▶ **TASK REQUIREMENTS**: Set down, please, exactly the lines below that run from the line with "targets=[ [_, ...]" to the line with "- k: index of", both lines included.

□ □ □

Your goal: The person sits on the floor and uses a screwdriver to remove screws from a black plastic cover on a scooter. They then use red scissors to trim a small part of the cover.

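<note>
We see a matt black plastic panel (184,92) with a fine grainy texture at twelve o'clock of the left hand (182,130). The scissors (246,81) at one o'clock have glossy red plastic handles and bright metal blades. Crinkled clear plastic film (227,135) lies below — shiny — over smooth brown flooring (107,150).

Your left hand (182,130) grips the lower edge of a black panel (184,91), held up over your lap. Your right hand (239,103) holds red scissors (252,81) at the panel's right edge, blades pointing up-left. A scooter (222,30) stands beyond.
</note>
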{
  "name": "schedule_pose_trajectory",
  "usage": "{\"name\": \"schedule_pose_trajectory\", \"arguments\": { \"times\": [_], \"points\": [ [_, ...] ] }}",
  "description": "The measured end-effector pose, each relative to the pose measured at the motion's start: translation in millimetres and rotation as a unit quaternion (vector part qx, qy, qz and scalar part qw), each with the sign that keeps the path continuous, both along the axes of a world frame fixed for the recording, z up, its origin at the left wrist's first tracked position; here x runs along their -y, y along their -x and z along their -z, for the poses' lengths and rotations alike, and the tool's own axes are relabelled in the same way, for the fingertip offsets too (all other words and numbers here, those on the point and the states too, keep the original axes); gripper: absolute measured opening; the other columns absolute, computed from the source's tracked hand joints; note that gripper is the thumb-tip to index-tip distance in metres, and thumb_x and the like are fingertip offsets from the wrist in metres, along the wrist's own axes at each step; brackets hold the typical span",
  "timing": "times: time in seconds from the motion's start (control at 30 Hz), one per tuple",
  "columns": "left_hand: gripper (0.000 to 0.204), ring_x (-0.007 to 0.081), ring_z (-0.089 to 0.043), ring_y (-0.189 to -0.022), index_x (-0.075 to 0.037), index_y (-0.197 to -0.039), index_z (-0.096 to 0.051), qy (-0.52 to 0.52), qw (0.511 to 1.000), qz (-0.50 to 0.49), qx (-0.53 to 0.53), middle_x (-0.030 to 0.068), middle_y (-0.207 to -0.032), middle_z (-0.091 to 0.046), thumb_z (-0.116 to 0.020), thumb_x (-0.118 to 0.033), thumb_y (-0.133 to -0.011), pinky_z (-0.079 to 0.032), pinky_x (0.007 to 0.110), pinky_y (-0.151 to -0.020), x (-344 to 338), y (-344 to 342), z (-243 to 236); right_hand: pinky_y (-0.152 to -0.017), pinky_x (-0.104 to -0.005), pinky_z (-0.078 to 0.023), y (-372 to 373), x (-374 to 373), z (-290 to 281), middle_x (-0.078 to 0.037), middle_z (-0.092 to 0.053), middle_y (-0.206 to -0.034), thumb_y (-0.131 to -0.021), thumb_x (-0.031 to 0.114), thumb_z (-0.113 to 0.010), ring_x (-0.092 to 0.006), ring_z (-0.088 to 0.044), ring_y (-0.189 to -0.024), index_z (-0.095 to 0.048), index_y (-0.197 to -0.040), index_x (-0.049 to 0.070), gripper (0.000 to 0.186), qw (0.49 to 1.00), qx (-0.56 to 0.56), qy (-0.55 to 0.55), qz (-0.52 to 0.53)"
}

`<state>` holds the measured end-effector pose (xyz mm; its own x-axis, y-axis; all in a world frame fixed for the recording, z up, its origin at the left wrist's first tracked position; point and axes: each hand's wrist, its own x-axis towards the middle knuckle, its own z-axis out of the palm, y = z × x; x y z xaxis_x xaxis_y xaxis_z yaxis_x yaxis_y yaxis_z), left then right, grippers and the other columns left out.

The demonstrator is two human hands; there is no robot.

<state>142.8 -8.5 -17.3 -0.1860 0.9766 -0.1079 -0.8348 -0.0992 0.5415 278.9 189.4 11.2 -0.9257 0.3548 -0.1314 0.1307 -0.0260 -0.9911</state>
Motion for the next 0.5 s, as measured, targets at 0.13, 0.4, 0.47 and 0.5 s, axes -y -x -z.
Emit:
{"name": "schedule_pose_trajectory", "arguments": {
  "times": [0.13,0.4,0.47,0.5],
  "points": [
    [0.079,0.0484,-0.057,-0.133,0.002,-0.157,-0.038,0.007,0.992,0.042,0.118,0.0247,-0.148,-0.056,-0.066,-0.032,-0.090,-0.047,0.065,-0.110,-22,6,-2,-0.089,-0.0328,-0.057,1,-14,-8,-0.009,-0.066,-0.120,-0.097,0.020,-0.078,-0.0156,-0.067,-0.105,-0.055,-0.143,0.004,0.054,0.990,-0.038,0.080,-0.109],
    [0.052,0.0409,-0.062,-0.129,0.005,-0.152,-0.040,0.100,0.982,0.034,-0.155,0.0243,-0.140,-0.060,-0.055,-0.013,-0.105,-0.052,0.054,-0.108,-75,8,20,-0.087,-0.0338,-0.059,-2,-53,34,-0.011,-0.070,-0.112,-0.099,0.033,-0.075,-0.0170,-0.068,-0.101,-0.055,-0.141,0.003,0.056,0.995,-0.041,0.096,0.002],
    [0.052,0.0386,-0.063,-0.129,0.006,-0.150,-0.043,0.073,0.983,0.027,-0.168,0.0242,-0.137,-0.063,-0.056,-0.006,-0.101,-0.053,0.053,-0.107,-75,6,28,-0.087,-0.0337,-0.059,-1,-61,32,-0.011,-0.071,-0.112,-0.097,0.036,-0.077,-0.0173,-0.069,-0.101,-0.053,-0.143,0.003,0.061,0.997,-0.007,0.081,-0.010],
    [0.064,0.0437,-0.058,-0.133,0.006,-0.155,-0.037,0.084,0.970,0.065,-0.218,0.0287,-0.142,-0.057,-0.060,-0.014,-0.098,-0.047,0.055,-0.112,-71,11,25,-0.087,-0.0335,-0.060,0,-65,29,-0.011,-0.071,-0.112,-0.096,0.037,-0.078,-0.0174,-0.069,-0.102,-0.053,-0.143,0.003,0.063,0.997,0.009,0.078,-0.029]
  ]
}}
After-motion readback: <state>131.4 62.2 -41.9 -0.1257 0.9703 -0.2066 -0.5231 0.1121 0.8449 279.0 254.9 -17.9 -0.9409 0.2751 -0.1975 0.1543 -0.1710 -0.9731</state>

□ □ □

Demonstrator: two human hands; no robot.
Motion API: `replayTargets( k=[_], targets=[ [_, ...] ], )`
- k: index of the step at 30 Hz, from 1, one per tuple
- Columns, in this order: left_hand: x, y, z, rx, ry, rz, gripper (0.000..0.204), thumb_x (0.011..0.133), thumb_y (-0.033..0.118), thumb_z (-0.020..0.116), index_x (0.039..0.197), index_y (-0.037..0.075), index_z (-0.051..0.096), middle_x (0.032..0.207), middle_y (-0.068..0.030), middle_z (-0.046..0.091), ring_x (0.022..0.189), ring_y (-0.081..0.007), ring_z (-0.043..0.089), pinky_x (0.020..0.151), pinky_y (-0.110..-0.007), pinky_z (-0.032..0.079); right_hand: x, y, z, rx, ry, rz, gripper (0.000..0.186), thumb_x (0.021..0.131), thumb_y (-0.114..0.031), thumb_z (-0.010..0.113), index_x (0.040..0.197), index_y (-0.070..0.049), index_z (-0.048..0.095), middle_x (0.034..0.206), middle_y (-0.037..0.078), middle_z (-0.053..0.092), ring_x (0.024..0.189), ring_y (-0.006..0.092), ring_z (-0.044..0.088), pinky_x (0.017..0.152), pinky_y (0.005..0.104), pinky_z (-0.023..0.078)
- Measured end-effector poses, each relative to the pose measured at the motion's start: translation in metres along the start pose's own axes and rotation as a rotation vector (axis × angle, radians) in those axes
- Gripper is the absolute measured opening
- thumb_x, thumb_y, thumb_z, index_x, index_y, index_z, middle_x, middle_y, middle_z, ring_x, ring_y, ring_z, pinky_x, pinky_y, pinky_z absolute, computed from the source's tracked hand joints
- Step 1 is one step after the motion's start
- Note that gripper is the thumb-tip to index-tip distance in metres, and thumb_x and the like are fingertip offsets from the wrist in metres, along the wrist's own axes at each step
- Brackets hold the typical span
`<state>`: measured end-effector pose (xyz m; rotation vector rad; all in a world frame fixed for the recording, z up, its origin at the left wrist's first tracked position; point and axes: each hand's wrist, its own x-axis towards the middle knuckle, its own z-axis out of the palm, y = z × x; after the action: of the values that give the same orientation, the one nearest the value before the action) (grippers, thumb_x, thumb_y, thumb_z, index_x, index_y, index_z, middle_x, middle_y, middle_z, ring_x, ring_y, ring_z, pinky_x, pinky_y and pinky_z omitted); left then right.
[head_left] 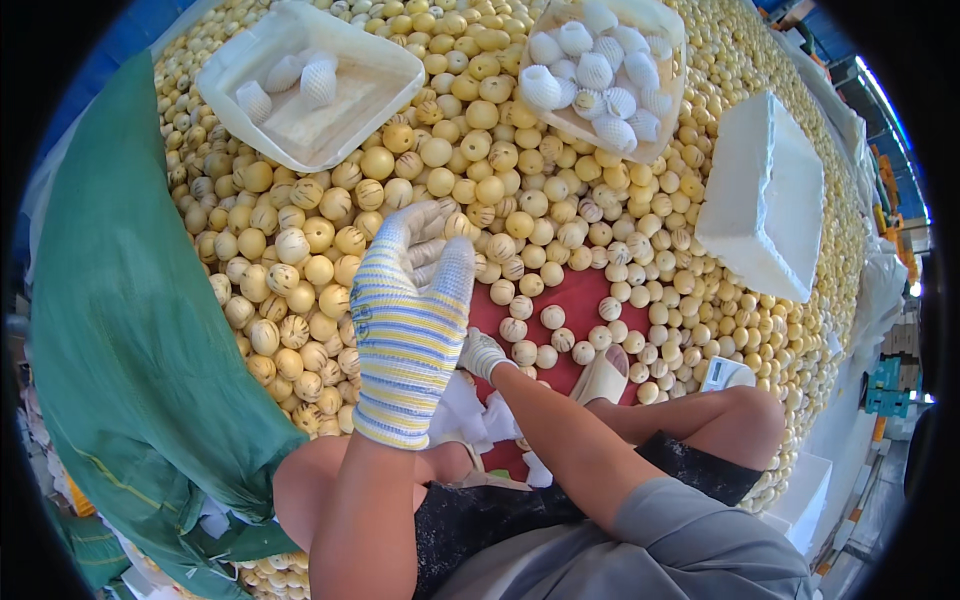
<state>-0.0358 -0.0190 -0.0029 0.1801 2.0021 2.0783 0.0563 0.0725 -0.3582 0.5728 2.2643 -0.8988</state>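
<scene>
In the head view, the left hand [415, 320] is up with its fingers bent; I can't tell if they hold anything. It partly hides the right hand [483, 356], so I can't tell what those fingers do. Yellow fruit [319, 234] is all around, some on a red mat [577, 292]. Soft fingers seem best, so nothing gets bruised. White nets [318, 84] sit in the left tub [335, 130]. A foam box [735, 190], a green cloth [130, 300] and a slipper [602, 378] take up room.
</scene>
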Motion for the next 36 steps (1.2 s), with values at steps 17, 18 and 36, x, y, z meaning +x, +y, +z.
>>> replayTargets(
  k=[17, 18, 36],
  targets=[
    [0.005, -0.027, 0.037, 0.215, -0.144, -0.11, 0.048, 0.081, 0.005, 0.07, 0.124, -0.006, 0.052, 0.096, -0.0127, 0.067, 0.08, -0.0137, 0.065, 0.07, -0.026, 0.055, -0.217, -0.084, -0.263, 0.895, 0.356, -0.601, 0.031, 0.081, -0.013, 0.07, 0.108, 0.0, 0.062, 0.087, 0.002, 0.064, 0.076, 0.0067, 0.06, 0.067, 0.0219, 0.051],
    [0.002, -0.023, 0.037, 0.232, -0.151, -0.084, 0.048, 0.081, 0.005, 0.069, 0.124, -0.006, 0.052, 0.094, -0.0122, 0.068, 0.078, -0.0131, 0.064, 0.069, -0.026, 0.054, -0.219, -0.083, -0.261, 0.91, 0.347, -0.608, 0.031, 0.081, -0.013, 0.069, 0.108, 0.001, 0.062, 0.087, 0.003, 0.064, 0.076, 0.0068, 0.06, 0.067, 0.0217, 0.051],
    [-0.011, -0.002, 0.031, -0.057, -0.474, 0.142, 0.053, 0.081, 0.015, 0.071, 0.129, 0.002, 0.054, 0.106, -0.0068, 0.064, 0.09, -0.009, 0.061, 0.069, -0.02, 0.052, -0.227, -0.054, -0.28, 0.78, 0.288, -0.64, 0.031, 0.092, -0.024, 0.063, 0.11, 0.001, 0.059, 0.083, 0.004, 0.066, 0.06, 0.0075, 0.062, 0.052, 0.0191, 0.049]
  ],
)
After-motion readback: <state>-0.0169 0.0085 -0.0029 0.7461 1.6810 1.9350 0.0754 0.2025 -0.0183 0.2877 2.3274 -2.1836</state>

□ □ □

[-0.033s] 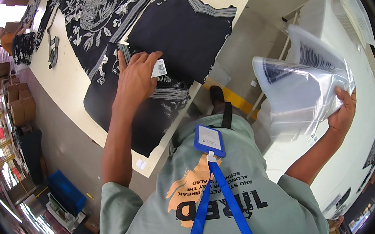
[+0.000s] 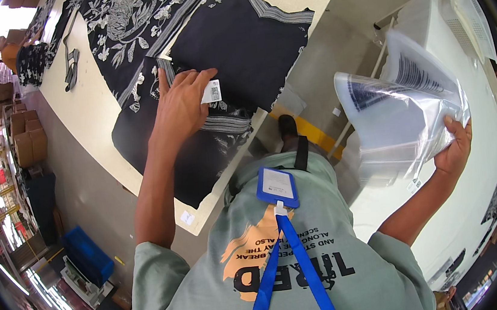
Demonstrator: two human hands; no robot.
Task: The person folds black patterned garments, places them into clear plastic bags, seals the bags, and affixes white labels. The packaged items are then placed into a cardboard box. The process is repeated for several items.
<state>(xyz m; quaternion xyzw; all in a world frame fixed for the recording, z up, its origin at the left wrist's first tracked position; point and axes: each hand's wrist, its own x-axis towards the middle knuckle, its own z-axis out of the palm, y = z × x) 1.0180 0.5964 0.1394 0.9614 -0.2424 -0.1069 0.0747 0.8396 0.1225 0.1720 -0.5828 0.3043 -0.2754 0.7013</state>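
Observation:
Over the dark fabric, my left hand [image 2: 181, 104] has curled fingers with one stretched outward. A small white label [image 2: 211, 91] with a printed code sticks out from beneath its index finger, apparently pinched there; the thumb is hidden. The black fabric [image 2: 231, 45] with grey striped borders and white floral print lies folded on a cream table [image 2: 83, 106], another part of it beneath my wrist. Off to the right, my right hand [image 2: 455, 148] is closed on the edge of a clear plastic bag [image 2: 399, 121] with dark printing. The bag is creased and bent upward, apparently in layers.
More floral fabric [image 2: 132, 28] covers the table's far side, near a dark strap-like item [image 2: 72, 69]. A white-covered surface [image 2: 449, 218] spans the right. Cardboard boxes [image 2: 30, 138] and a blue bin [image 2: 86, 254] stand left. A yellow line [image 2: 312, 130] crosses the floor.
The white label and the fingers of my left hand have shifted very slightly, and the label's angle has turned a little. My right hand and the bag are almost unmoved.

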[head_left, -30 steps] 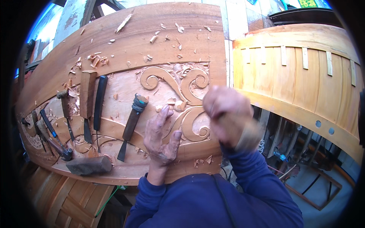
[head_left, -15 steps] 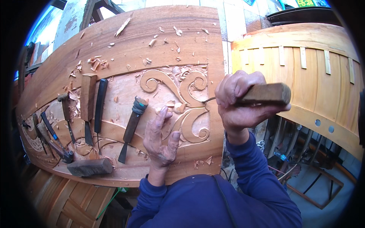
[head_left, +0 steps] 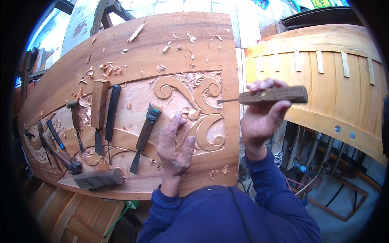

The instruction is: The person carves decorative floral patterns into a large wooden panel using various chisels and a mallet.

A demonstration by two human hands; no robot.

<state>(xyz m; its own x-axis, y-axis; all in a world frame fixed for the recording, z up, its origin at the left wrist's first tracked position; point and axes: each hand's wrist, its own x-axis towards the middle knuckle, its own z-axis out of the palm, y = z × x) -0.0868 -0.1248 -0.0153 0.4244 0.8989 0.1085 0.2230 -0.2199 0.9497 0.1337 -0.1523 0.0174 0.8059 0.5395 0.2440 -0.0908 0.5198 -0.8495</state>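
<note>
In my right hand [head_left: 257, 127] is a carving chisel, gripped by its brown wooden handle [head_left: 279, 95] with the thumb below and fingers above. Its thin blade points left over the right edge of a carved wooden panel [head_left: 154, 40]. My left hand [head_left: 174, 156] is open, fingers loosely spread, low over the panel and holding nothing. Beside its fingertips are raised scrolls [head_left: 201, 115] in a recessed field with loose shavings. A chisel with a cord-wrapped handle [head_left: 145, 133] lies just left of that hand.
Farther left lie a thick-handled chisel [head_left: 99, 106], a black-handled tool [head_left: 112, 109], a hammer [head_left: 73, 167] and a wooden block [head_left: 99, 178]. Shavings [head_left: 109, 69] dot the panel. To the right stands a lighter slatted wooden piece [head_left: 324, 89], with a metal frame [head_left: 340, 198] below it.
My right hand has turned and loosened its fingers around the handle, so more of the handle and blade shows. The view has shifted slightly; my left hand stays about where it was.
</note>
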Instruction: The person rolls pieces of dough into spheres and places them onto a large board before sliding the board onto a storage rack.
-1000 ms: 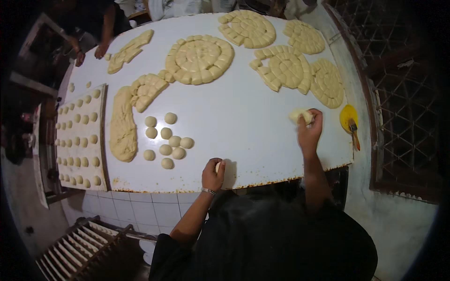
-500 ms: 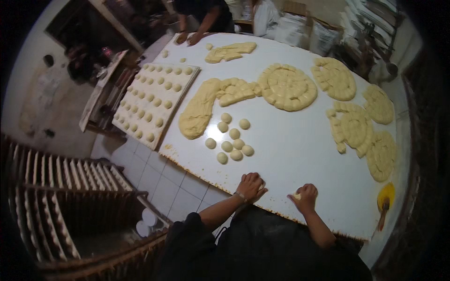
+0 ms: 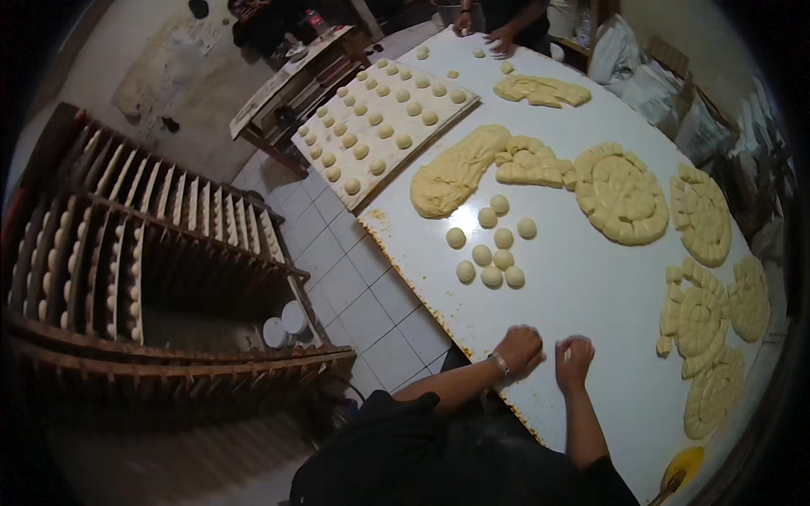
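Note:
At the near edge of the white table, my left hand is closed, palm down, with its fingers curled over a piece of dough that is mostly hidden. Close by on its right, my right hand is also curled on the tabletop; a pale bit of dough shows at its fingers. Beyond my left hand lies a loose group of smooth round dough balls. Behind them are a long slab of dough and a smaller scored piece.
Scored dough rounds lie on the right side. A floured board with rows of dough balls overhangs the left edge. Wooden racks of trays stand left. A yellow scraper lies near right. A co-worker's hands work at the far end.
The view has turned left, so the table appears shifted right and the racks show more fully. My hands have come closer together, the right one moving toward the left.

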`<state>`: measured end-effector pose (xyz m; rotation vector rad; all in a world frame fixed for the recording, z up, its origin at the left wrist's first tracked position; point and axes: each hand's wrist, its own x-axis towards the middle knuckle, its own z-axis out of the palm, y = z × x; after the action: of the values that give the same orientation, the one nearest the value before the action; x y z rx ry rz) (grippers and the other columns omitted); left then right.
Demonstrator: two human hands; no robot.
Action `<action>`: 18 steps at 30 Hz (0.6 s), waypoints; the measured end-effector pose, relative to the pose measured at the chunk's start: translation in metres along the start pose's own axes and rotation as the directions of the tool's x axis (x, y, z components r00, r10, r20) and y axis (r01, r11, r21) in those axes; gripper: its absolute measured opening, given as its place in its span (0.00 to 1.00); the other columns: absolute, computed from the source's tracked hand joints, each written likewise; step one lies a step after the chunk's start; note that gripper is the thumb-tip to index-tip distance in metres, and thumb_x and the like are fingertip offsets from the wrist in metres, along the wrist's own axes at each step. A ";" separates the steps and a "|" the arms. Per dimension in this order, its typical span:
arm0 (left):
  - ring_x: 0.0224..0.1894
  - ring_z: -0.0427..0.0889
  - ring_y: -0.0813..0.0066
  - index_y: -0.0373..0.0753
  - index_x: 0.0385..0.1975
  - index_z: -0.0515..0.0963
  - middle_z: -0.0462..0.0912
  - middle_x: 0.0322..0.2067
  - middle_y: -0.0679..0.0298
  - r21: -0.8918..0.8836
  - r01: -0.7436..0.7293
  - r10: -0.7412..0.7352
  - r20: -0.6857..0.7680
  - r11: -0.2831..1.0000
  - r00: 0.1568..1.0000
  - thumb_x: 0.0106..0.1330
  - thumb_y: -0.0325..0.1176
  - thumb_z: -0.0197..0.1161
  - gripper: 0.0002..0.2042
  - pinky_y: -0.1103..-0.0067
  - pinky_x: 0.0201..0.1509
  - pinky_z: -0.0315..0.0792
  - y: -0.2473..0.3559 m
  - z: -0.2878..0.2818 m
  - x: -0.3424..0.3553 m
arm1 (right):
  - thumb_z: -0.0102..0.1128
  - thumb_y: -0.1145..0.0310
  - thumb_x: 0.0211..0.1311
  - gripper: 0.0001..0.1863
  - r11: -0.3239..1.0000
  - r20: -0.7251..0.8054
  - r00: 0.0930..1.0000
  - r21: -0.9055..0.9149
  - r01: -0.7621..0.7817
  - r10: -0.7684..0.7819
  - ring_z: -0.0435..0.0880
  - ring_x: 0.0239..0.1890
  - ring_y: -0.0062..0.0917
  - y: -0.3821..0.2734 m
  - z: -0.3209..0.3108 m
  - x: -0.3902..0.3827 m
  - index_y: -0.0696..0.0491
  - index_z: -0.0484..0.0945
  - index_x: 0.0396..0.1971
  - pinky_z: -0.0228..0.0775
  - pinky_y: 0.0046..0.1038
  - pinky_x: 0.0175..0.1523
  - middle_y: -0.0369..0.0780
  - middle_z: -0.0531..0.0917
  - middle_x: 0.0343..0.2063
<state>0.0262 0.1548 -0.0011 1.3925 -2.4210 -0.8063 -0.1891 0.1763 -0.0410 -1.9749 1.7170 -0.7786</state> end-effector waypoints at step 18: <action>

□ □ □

▶ **OUTPUT OF THE TASK**:
Motion API: `replayTargets( k=[_], targets=[ [_, ...] ], )`
- k: index of the step at 30 Hz, from 1, one per tuple

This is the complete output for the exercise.